Permíteme que introduzca algún dato histórico. No me enrollaré (mucho). Tras la guerra franco-prusiana, Berlín se convierte en la residencia del Kaiser alemán y en la capital del imperio. La población supera los 800.000 habitantes. El dinero de compensación recibido de Francia se emplea para industrializar el país y ponerlo a la altura de otras capitales europeas. Cada vez más personas se desplazan a Berlín que ofrece trabajo en abundancia. En 1900 Berlín cuenta casi con 1,9 millones de habitantes (2,5 si incluimos la periferia). Según una encuesta sobre vivienda de 1903, Berlín cuenta con un millón de viviendas, 400.000 de las cuales de una sola habitación y otras 300.000 de dos estancias. Vamos que la gente vivía hacinada. Para que os hagáis una idea.

Möckernstraße 115 - 1904

Möckernstraße, 115. 1904

Es lógico, pues, que los alemanes buscaran pasar tiempo al aire libre, en la naturaleza… en los lagos. Sin embargo, para la moral de aquellos tiempos (pudibunda hasta decir basta) bañarse en público era algo sumamente inmoral. ¡Si te pillaban se te caía el pelo y te multaban! Así que era una actividad que se desarrollaba en secreto. Este punto en que se ubica el Strandbad Wannsee en concreto, con su playa de arena, atraía a muchos bañistas, ya por aquel entonces. Con el tiempo la cosa se fue consolidando. Contruyeron cambiadores y sanitarios. La oferta de ocio se extendió al invierno con baños invernales y patinaje sobre hielo y, poco a poco, el lugar se convirtió en un baño modelo.
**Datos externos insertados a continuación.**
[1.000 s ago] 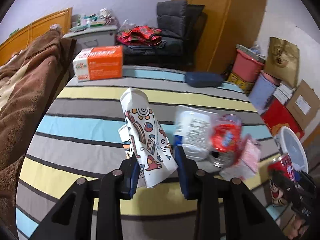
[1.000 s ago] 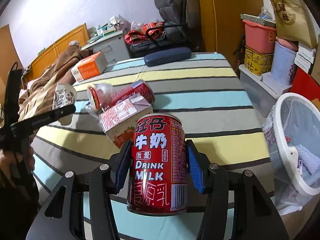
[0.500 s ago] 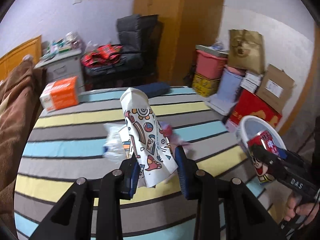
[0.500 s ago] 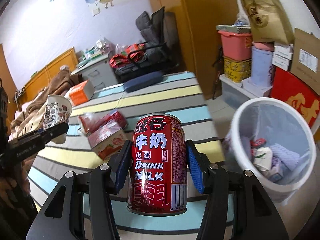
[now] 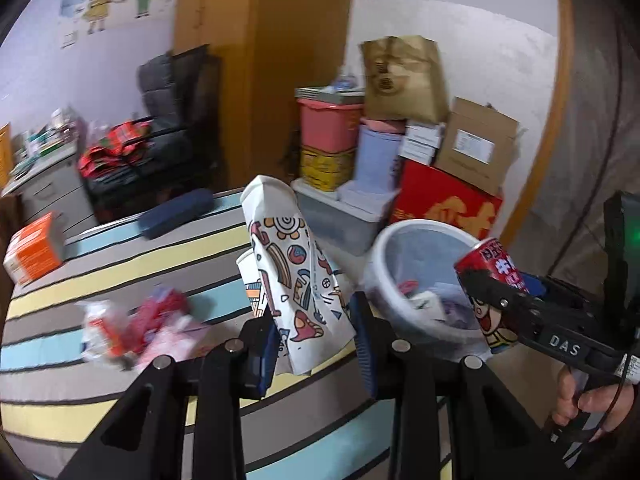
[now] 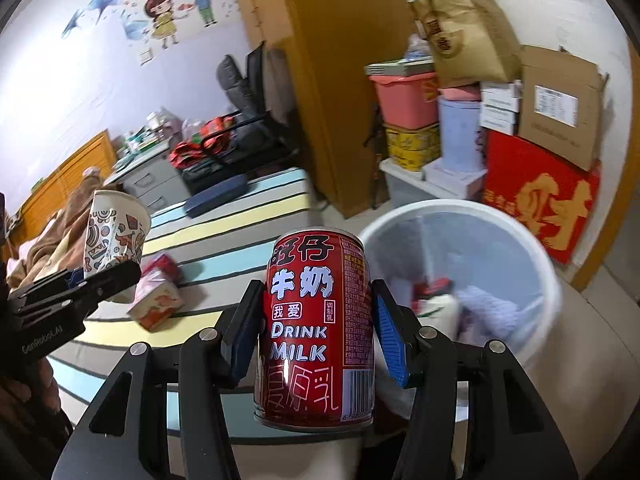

La historia de este lugar es alucinante pero no quiero extenderme en exceso. Lo resumiré diciendo que fue creciendo con el paso del tiempo, que sobrevivió incendios y guerras (y ofreció desahogo a sus visitantes en los difíciles tiempos de post-guerra). Hubo tiempos en que tuvo que cerrarse y momentos de apogeo como el que vivió en 1973, cuando alcanzó el récord de visitas con ¡28 millones de bañistas! Ahí es ná. Por supuesto, con el tiempo se abrieron otros baños y la oferta turística aumentó, con lo cual jamás se volverán a dar esas cifras. Sin embargo, si pasas por la capital de Alemania, ¡no te puedes perder este lugar!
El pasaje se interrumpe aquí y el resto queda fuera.